**INFORMATION PROVIDED**
◆ ◆ ◆ ◆ ◆

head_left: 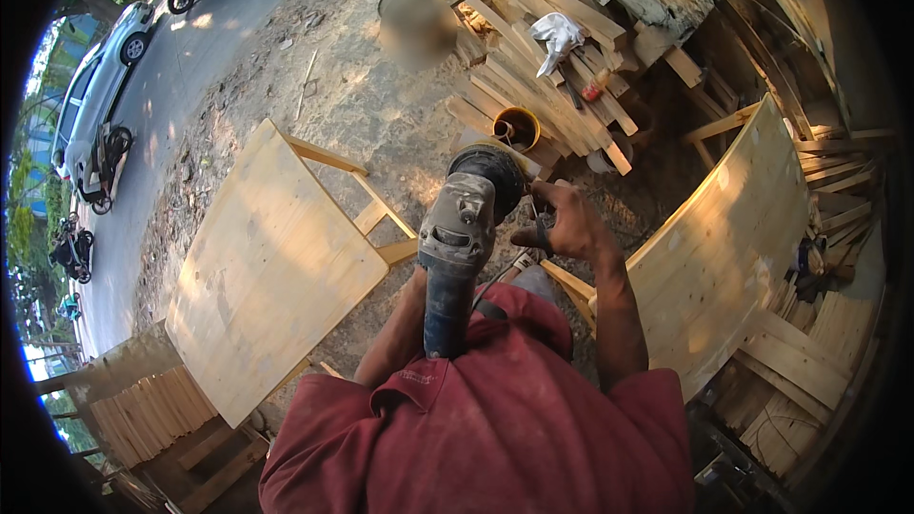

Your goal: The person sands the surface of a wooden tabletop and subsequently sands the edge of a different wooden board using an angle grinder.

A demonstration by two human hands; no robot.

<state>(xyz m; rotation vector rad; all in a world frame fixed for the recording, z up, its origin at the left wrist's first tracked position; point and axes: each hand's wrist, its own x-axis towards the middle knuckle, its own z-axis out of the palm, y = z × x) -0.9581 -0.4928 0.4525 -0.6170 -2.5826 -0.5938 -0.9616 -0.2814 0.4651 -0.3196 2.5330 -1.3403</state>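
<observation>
Power tool [464, 224]: one, dusty, in front of the red shirt [505, 419] and between the two panels, its round head away from the body.
Right hand [571, 219]: fingers bent and partly spread, just beside the tool's round head; whether they touch it or pinch anything small, I cannot tell.
Left hand: hidden behind the tool, its forearm [392, 335] showing; how far its fingers are closed, and on what, I cannot tell.
Done: left panel [276, 257] and right panel [728, 257] already have broad, flat faces, and wooden framing shows under the left one.
Left to do: both faces look patchy, so surfacing is probably unfinished; the tool is apart from both, which suggests a pause to see to its head.
Panels: two, one on each side.
Bucket [538, 127]: one, yellow-rimmed, beyond the tool.
White cloth [557, 41]: one, on the timber.
Loose timber [509, 90]: many overlapping pieces, not countable.
Car [84, 100]: one, silver.
Motorcycles [112, 157]: three that show, along the road.
</observation>
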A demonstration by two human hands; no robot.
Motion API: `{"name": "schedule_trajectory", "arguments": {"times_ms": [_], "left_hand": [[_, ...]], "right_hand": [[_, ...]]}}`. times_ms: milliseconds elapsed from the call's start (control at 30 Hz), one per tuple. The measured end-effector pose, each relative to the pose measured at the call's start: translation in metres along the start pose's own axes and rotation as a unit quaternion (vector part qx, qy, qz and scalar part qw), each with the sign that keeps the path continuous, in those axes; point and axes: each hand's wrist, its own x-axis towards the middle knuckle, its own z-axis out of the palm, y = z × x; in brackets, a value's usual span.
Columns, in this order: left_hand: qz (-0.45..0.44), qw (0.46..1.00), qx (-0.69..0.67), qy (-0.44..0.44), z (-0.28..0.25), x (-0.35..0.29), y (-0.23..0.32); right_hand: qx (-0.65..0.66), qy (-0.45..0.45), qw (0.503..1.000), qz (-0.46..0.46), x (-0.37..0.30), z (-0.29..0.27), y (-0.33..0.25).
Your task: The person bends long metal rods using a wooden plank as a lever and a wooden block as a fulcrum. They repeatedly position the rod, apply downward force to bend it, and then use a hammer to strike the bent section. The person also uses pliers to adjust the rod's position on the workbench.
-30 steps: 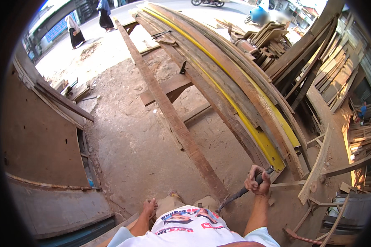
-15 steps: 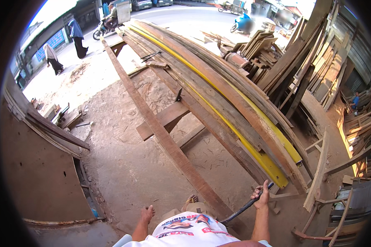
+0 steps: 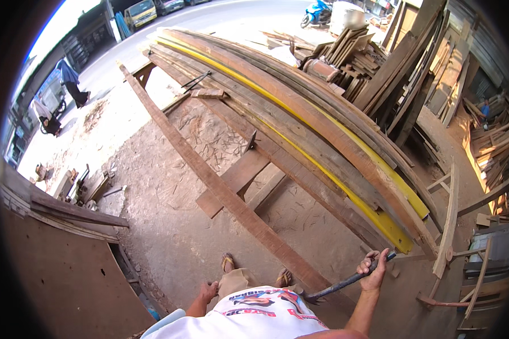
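My right hand (image 3: 372, 272) is closed around a dark, long-handled tool (image 3: 345, 283) that looks like a hammer. One end sticks out past my fist, and the other widens close to my shirt, where its shape is partly hard to make out. Beside my hip hangs my left hand (image 3: 208, 291), its fingers loosely bent and apart, with nothing visible in it. A long brown plank (image 3: 232, 198) runs from near my feet away to the far left, over a short crosswise board (image 3: 210, 203). Neither hand touches the plank.
To the right lies a long stack of planks (image 3: 300, 113) with yellow pieces among them. Scrap wood (image 3: 345, 56) and leaning boards (image 3: 407, 85) stand behind it. A brown panel (image 3: 68, 265) is at left. Two people walk near the road; a blue motorbike (image 3: 316, 12) stands beyond.
My view has shifted, and both of my sandalled feet now show. My right hand still grips the tool. The passing motorbike rider is out of view, and the walkers appear farther left.
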Motion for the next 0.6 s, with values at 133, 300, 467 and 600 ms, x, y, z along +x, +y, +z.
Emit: {"name": "schedule_trajectory", "arguments": {"times_ms": [133,300,467,600], "left_hand": [[0.057,0.969,0.240,0.020,-0.057,0.059,0.012],[0.062,0.998,-0.011,0.018,-0.143,0.156,0.060],[0.083,0.992,-0.061,0.073,-0.195,0.186,0.120],[0.066,0.992,-0.091,0.058,-0.185,0.162,0.141]], "right_hand": [[-0.031,0.052,0.996,-0.058,-0.010,0.060,0.050],[-0.040,0.073,0.989,-0.121,-0.025,0.159,0.066],[-0.015,-0.001,0.977,-0.212,-0.001,0.221,0.058],[0.001,0.012,0.956,-0.294,0.046,0.268,0.063]]}}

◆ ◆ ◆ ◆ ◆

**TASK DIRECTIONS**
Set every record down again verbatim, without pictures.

**PROBLEM SOLUTION**
head_left: 

Your goal: The person sands the surface of a wooden tabletop and subsequently sands the edge of a different wooden board using an angle grinder.

A demonstration by two human hands; no robot.

<state>(xyz m; rotation vector rad; all in a world frame fixed for the recording, z up, its origin at the left wrist's first tracked position; point and axes: each hand's wrist, its own x-axis towards the middle knuckle, its own z-axis out of the palm, y = z × x) -0.9581 -0.4928 0.4525 -0.6170 -2.5826 -0.5938 -0.9616 -0.2814 0.4651 -0.3196 2.5330 -1.3403</state>
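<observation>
Power tool [464, 224]: one, dusty, in front of the red shirt [505, 419] and between the two panels, its round head away from the body.
Right hand [571, 219]: fingers bent and partly spread, just beside the tool's round head; whether they touch it or pinch anything small, I cannot tell.
Left hand: hidden behind the tool, its forearm [392, 335] showing; how far its fingers are closed, and on what, I cannot tell.
Done: left panel [276, 257] and right panel [728, 257] already have broad, flat faces, and wooden framing shows under the left one.
Left to do: both faces look patchy, so surfacing is probably unfinished; the tool is apart from both, which suggests a pause to see to its head.
Panels: two, one on each side.
Bucket [538, 127]: one, yellow-rimmed, beyond the tool.
White cloth [557, 41]: one, on the timber.
Loose timber [509, 90]: many overlapping pieces, not countable.
Car [84, 100]: one, silver.
Motorcycles [112, 157]: three that show, along the road.
</observation>
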A demonstration by two human hands; no robot.
Motion API: `{"name": "schedule_trajectory", "arguments": {"times_ms": [_], "left_hand": [[_, ...]], "right_hand": [[_, ...]]}}`. times_ms: milliseconds elapsed from the call's start (control at 30 Hz), one per tuple. The measured end-effector pose, each relative to the pose measured at the call's start: translation in metres along the start pose's own axes and rotation as a unit quaternion (vector part qx, qy, qz and scalar part qw), each with the sign that keeps the path continuous, in those axes; point and axes: each hand's wrist, its own x-axis towards the middle knuckle, its own z-axis out of the palm, y = z × x; in brackets, a value's usual span.
Columns, in this order: left_hand: qz (-0.45..0.44), qw (0.46..1.00), qx (-0.69..0.67), qy (-0.44..0.44), z (-0.28..0.25), x (-0.35..0.29), y (-0.23..0.32); right_hand: qx (-0.65..0.66), qy (-0.45..0.45), qw (0.503..1.000), qz (-0.46..0.46), x (-0.37..0.30), z (-0.29..0.27), y (-0.33..0.25).
Your task: The person bends long metal rods using a wooden plank as a lever and a wooden block as a fulcrum. They repeatedly position the rod, apply downward force to bend it, and then use a hammer to strike the bent section. The person also uses pliers to adjust the rod's position on the workbench.
-30 steps: 
-15 steps: 
+0 steps: 
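My right hand (image 3: 372, 272) is closed around a dark, long-handled tool (image 3: 345, 283) that looks like a hammer. One end sticks out past my fist, and the other widens close to my shirt, where its shape is partly hard to make out. Beside my hip hangs my left hand (image 3: 208, 291), its fingers loosely bent and apart, with nothing visible in it. A long brown plank (image 3: 232, 198) runs from near my feet away to the far left, over a short crosswise board (image 3: 210, 203). Neither hand touches the plank.
To the right lies a long stack of planks (image 3: 300, 113) with yellow pieces among them. Scrap wood (image 3: 345, 56) and leaning boards (image 3: 407, 85) stand behind it. A brown panel (image 3: 68, 265) is at left. Two people walk near the road; a blue motorbike (image 3: 316, 12) stands beyond.
My view has shifted, and both of my sandalled feet now show. My right hand still grips the tool. The passing motorbike rider is out of view, and the walkers appear farther left.
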Motion for the next 0.6 s, with values at 133, 300, 467 and 600 ms, x, y, z along +x, +y, +z.
Emit: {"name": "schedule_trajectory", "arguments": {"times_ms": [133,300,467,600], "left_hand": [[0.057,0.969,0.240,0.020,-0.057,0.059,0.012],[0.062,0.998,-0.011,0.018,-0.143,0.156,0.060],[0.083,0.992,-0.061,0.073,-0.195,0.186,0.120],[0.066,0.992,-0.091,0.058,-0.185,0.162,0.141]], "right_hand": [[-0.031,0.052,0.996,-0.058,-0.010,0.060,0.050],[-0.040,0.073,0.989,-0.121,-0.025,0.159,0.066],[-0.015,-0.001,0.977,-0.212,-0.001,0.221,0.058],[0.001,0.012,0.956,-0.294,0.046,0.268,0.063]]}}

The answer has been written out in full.